To be fair, this whole Deep Learning renaissance was made possible and kicked of...

bcatanzaro · on Feb 17, 2017

Yes, I totally agree. Yann LeCun, Geoff Hinton, Jurgen Schmidhuber and others did unpopular work for a long time. And they deserve tons of credit for their perseverance which paid off.

Similarly, I think it's great that there are AI researchers working on techniques which are currently out of favor. It's important to have diversity of viewpoint.

What irritates me about neuromorphic computing is that much of the work I see publicized (including the work in this article) isn't being presented as basic research on a risky hypothesis. Instead it's presented as the future of AI, despite the current lack of any demonstrated utility, and the almost complete disconnect between the AI researchers building the future of AI and the neuromorphic community.

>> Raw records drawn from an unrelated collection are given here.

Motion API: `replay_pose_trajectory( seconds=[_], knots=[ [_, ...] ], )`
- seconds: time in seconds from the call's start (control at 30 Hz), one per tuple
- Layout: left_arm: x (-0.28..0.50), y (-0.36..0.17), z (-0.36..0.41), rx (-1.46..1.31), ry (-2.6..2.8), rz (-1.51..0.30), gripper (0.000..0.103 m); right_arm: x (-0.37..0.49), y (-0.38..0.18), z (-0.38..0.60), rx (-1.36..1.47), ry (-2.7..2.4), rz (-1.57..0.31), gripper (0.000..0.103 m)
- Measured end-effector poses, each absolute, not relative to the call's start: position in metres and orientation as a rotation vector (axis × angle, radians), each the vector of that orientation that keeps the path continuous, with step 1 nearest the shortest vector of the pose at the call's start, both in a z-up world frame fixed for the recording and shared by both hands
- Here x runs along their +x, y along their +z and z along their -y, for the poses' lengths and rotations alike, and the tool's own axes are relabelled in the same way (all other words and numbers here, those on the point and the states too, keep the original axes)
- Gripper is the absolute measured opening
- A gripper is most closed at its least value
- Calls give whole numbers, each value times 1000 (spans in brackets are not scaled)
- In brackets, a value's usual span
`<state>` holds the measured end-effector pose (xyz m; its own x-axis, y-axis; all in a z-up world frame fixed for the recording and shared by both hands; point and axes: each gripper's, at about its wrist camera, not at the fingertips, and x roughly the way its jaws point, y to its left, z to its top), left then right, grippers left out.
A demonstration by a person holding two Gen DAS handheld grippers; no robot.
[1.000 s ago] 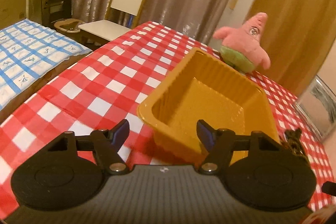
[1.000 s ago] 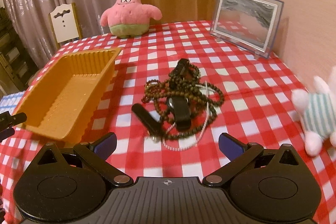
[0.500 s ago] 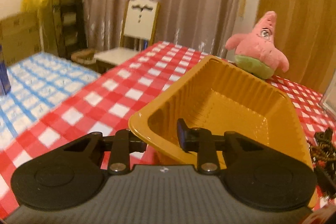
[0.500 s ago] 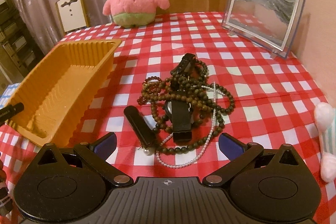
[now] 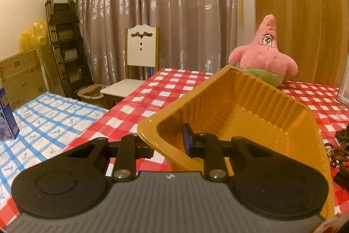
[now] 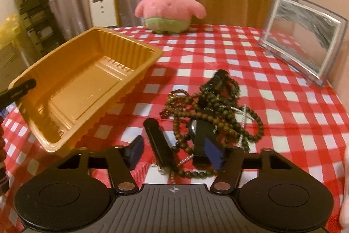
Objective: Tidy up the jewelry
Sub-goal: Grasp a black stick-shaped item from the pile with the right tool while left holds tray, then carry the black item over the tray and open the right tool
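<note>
The left gripper [image 5: 168, 142] is clamped on the near wall of the tray [image 5: 250, 102], one finger inside and one outside the rim. That end of the tray is lifted off the table [image 5: 174, 84] and the tray tilts; it hangs over the table's left side. In the right wrist view the tip of that gripper [image 6: 20, 90] shows at the tray's [image 6: 72, 84] near left corner.

The right gripper's [image 6: 172, 151] jaws are closing over the near end of the jewelry pile. Between them lie a black bar [image 6: 159, 145] and the near strap of a watch [image 6: 199, 134]; whether the pads touch either I cannot tell.

The pile sits in the middle of the table [image 6: 283, 102], just right of the tray: dark bead strands [image 6: 218, 115] tangled around the watch, with a thin pearl chain [image 6: 243, 123] through them.

A pink star plush [image 6: 169, 3] stands at the far edge, and a clear frame [image 6: 301, 36] near the far right corner. Beyond the far left edge is a white chair [image 5: 141, 51].
</note>
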<state>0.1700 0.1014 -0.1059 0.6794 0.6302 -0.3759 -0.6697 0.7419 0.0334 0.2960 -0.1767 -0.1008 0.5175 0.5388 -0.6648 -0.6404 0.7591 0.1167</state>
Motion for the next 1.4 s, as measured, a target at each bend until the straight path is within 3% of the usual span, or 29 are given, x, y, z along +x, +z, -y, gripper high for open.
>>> replay_pose_trajectory(
  seconds=[0.3,0.63,0.7,0.77,1.1,1.4],
  knots=[
    [158,-99,-86,-63,762,-390,22,294,-107,156,-272,834,-691,33],
    [156,-94,-76,-26,754,-396,22,303,-137,130,-488,886,-664,29],
    [156,-94,-75,-18,752,-397,22,300,-140,126,-531,892,-655,22],
    [155,-93,-75,-14,745,-398,22,301,-142,123,-535,883,-668,22],
    [155,-91,-76,18,717,-412,22,328,-116,146,-96,815,-847,22],
    [157,-91,-80,22,735,-432,22,311,-86,118,97,999,-812,22]
  ],
)
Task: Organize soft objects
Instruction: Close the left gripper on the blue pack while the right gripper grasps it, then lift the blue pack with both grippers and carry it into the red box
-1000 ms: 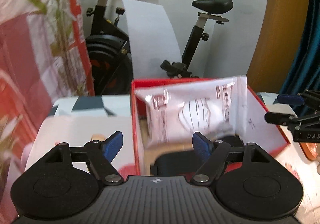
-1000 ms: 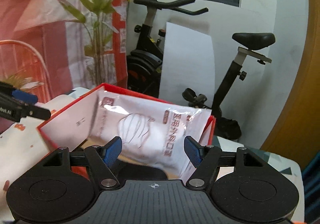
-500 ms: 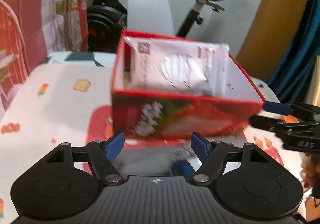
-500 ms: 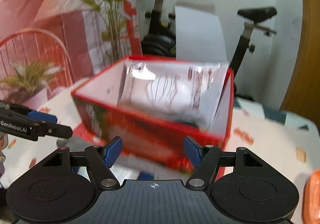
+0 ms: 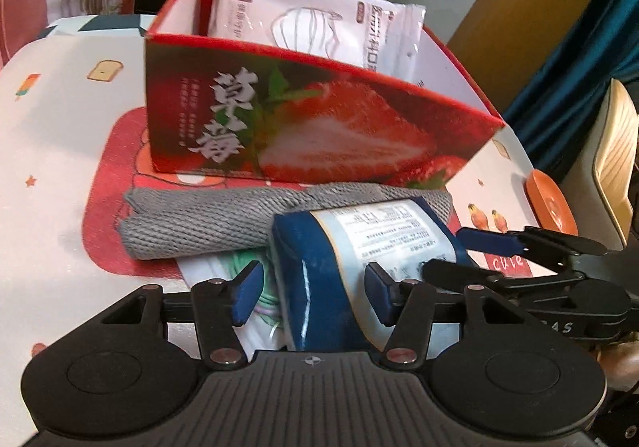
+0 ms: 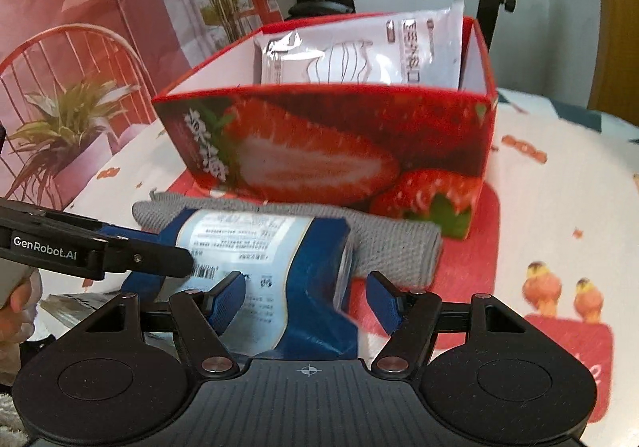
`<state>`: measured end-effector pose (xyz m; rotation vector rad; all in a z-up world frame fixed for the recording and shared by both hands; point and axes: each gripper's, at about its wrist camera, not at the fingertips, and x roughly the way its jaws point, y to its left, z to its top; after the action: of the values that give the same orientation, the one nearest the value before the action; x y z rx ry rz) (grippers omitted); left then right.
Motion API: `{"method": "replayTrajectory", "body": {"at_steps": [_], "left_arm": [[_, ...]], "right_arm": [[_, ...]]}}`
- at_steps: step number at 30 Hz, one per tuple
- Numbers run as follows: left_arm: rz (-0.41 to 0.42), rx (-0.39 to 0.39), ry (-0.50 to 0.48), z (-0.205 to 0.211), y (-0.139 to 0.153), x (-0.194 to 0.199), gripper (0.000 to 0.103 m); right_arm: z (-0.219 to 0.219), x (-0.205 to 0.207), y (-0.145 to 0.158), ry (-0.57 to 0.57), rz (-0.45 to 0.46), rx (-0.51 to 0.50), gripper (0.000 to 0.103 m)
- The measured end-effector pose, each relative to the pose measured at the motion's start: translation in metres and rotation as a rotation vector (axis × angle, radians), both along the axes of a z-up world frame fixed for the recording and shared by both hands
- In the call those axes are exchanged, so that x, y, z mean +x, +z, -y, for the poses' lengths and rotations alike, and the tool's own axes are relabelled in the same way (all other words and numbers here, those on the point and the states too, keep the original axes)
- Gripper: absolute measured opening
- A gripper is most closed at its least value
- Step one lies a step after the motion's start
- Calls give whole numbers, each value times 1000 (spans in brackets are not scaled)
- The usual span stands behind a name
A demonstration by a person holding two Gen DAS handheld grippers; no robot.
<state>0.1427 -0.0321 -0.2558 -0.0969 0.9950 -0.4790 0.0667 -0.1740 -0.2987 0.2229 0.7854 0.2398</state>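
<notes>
Left gripper (image 5: 313,293) fingers closing around blue pack (image 5: 339,259), right gripper (image 6: 299,297) fingers apart astride it, contact unclear

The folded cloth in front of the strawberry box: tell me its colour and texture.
The folded cloth is plain grey with a coarse woven, waffle-like texture. It shows best in the left wrist view.
</notes>
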Motion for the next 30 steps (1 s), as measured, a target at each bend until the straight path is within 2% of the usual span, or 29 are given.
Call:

The burden of proof is always on the researcher to show utility, and if the neuromorphic computing community can do that, I'll be super excited! Until then, I'll be waiting for something measurable and concrete, and rolling my eyes at brain analogies.

Russell91 · on Feb 17, 2017

> Yes, I totally agree. Yann LeCun, Geoff Hinton, Jurgen Schmidhuber and others did unpopular work for a long time.

...

> Until then, I'll be ... rolling my eyes at brain analogies.

Maybe you don't realize this, but these guys made more brain analogies than you can count over the same period to which you attribute their greatness. Meanwhile, they were attacked year after year by state-of-the-art land grabbers saying the same things you just did.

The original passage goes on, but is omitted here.